I'm unsure what the core issue here is, as "Brush 32" in the Assorted sampler brush pack which comes with Affinity Designer seems incredibly close to what you want right off the bat, it's snappily fast to draw with, doesn't result in large file sizes, exports happily to .svg, .pdf, .ai, and as already stated, looks pretty decent:

enter image description here

Moreover, if you have that lovely hand-drawn stroke image already scanned at a decent resolution, you can literally use that as the basis for a brush... which with about 3 minutes into it, looks then like this (those are a square and a circle via shape tool BTW):

enter image description here

and this will print looking sharp as well as allow exactly the look you prefer with minimal effort.

If you were to add enough vector nubbly details to get your desired roughness, this would make for noticeably larger vector art files overall, and might involve some lag in the drawing effort.
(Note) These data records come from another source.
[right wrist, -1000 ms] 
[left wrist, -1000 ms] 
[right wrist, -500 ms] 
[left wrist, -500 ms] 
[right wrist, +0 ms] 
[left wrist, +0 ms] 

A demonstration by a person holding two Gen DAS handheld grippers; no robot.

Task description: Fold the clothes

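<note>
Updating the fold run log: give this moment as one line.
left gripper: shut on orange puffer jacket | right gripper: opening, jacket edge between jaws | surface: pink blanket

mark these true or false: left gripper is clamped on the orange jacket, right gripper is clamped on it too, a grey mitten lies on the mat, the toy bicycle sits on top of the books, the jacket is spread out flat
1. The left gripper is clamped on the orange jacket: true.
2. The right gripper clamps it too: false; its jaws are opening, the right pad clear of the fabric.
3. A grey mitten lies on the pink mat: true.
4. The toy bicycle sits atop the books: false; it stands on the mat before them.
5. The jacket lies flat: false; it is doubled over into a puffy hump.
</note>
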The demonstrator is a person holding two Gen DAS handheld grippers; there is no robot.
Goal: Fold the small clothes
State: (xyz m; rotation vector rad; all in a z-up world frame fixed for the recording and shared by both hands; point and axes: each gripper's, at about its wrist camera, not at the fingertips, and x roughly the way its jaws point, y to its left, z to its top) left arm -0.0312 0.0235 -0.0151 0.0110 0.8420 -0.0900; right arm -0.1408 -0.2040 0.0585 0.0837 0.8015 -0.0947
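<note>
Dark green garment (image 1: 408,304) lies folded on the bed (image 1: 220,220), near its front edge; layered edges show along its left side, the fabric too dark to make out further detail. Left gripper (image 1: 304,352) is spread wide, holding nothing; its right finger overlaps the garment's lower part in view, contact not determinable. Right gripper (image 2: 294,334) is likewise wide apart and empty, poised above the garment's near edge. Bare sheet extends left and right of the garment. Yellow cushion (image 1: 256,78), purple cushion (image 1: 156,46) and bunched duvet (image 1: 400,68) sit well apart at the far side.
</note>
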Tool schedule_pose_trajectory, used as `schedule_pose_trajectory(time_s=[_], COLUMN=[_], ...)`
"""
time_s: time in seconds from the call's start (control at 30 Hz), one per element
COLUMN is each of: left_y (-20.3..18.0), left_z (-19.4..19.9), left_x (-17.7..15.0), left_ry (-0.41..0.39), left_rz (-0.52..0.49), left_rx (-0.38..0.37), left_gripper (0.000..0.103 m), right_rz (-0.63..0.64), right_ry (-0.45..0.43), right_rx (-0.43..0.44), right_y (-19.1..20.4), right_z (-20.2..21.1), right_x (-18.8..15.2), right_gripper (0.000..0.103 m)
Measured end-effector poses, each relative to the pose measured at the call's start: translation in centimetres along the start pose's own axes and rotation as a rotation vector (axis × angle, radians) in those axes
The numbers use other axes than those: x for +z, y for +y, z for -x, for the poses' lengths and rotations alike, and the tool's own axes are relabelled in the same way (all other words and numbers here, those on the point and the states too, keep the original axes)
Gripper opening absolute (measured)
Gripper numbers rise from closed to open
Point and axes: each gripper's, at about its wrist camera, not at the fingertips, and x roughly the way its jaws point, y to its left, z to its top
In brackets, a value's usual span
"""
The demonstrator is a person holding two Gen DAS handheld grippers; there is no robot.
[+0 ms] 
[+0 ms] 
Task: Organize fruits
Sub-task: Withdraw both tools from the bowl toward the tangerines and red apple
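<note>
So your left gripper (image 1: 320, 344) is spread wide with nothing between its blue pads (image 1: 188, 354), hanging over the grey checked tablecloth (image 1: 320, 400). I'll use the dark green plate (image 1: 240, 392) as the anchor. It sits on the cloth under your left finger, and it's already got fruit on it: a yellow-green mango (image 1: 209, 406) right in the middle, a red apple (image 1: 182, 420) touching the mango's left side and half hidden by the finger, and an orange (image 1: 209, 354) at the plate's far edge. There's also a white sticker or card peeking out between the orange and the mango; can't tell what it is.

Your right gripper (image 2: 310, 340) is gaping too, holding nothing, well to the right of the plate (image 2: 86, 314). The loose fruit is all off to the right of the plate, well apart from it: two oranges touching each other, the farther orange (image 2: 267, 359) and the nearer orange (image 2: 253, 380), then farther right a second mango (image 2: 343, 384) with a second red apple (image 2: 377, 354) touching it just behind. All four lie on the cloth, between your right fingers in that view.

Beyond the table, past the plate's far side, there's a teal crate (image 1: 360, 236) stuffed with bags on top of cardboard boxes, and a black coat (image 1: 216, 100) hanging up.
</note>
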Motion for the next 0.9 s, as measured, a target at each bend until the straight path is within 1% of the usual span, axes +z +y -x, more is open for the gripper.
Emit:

That said, I've been drawing, sketching and illustrating a lot these days on my iPad Pro using Concepts App, Procreate, and both Affinity Designer and Affinity Photo; they're all really effective, each in their own way. Concepts app has a sheer vector engine, is infinitely scalable, and the vector brush system is pretty darn amazing... and it's a lot like what you're asking for. But so far, sadly not available on Mac OS; yes iOS, yes Android, yes Win 10 (Surface) but not Mac OS - no Surface equivalent hereabouts for us at this juncture, BUT... we designers of course could all happily use it with our Wacoms, couldn't we?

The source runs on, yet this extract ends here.